Z wykształcenia jest ekonomistką, ale od dawna bada genealogię swojej rodziny. Tym razem chce poznać okoliczności tragicznej śmierci swojej ciotki i jej męża, a także jego matki.
– Halinka, przybrana siostra mojej matki, w 1937 roku wyszła za mąż za Teodora Sokacza, Ukraińca. Z aktu ślubu wiem, że urodził się w Starej Mikołajówce, w powiecie Dubno. Po ślubie młodzi zamieszkali przy ulicy Centralnej w Warszawie. Ale wojna spowodowała, że zostali wysłani na przymusowe roboty do bauera na Pomorze – opowiada pani Danuta.
Z rodzinnych przekazów wynika, że później, „za dobre sprawowanie”, dostali przepustkę do stolicy. – Ale gdy wrócili, oświadczyli rodzinie, że uciekają do Białej Podlaskiej, do kolegi Teodora. Mieszkali tam przy ulicy Dreszera, dzisiaj to Łomaska – ustaliła nasza rozmówczyni. – Ale w Warszawie rodzina była nękana przez gestapo, które poszukiwało uciekinierów – dodaje pani Danuta.
Zostały jej m.in. listy datowane na 1942 rok, które Halina pisała do jej mamy. – Nie wiem, jak to się stało, że w Białej Podlaskiej nie złapało ich gestapo. Może przybrali inne nazwiska – zastanawia się.
Jednak los i tak im nie sprzyjał. – Ich śmierć była tragiczna i przedwczesna – nie ma wątpliwości nasza rozmówczyni, która zwróciła się do Muzeum Południowego Podlasia o pomoc w ustaleniu faktów dotyczących ich życia i tragicznej śmierci. Wiadomo, że ma ona związek z zamachem na gestapowca Michała Szymańskiego w maju 1943 roku w Białej Podlaskiej.
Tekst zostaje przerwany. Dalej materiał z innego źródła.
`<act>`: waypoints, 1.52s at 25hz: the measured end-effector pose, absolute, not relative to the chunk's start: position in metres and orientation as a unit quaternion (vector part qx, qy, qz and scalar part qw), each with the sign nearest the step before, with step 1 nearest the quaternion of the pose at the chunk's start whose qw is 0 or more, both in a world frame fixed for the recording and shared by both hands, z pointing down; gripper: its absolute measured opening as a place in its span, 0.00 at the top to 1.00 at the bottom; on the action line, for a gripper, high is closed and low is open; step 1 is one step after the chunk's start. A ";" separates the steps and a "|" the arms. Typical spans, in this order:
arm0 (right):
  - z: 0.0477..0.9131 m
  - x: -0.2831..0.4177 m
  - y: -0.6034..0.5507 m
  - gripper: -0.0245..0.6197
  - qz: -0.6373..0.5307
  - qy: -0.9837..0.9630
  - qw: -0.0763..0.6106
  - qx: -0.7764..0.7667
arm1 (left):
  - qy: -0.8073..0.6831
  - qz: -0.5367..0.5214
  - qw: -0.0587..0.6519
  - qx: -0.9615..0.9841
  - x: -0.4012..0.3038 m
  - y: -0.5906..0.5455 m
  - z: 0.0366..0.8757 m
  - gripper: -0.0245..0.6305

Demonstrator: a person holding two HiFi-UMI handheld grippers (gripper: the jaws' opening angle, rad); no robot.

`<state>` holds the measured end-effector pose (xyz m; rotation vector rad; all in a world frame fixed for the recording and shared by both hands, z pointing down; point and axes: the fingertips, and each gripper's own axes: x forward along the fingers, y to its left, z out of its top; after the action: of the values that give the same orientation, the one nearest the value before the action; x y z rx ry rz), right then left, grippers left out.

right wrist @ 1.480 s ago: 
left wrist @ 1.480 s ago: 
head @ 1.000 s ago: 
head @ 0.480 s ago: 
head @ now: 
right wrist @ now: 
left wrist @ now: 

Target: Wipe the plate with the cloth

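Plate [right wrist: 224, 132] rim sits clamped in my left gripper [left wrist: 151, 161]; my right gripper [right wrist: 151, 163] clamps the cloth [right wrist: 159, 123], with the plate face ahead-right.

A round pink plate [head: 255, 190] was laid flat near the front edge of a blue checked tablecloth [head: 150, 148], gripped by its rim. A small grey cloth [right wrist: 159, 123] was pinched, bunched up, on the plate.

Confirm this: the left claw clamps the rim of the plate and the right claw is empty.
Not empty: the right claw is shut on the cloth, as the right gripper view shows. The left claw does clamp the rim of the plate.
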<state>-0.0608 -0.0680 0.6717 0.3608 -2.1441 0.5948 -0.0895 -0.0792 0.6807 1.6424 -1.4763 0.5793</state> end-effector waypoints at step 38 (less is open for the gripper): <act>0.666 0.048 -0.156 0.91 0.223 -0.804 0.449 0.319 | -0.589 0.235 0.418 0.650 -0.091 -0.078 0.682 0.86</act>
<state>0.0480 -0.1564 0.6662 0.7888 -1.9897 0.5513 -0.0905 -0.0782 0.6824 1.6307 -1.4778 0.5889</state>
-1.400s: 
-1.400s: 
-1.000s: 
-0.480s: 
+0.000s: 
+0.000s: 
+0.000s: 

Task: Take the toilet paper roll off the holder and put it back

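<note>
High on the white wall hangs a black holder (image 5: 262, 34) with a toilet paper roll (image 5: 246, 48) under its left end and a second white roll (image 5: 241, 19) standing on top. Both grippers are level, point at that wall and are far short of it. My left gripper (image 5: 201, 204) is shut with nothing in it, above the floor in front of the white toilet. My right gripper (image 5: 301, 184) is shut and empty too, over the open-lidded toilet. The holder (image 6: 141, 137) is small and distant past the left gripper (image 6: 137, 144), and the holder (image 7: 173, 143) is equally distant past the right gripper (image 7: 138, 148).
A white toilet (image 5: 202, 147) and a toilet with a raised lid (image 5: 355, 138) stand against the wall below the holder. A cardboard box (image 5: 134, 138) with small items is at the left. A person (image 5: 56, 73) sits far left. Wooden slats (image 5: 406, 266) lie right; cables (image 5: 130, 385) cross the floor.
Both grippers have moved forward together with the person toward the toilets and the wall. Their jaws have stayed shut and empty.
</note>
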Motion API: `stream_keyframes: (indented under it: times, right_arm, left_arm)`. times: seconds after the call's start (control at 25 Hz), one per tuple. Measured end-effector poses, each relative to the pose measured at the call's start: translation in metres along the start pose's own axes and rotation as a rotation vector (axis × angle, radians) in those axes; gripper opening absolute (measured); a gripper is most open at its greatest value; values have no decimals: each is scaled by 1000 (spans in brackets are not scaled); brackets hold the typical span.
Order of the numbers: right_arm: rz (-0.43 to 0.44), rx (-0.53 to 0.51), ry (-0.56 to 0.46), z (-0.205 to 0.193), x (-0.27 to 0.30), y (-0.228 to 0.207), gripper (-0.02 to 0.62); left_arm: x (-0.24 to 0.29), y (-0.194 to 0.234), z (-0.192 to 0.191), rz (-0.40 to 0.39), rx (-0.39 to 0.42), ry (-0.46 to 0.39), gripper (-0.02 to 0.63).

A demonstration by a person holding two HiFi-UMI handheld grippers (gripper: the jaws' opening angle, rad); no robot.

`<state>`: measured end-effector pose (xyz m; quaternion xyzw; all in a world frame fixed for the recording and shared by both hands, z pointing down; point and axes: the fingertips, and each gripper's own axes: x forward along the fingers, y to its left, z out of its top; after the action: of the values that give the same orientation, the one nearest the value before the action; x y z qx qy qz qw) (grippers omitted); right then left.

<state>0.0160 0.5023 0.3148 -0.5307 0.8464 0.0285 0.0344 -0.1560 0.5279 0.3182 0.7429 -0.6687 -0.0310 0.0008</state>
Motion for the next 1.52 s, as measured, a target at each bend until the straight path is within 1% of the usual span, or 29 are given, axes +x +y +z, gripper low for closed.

– W odwecie Niemcy aresztowali szereg osób, wśród nich byli 29-letni Teodor Sokacz i jego żona, 28-letnia Halina Sokacz. Niestety, ostatecznie w ramach represji, gestapo rozstrzelało 20 aresztowanych wcześniej osób, w tym Sokaczów. Do tragedii doszło w lesie Bagonica koło Białej Podlaskiej – mówi Grzegorz Kurpeta z bialskiego muzeum. – Nic jednak nie wskazuje na polityczne czy partyzanckie powiązania małżonków – przyznaje historyk.
Ale nie wiadomo, co się stało z matką Teodora. – Wiem, że ona mieszkała tam z nimi, ale ślad po niej zaginął – ubolewa pani Danuta. Muzeum poradziło kobiecie, aby skierowała się do oddziału Archiwum Państwowego w Radzyniu Podlaskim. – Być może znajdę coś w księgach meldunkowych – ma nadzieję nasza rozmówczyni.
Jej zdaniem, historię rodzinną warto poznać, i to z kilku powodów. – Nie tylko z ciekawości, ale też z chęci uszanowania przodków. My jesteśmy ogniwem długiego, silnego łańcucha pokoleń, którego nie przerwano. Poznawanie korzeni wzmacnia w nas poczucie tożsamości. A jednocześnie daje nam poczucie osadzenia w świecie, w którym nigdy nie jesteśmy sami – opowiada nam warszawianka.
Zostały jej zdjęcia po Halinie i Teodorze i liczy, że ktoś z Białej Podlaska zdoła ich rozpoznać i wnieść nowe informacje. – Jest to też dług wobec mojej mamy, która po wojnie nigdy już do Białej Podlaskiej nie pojechała, a nie było dnia, żeby o nich nie wspominała – dodaje pani Danuta.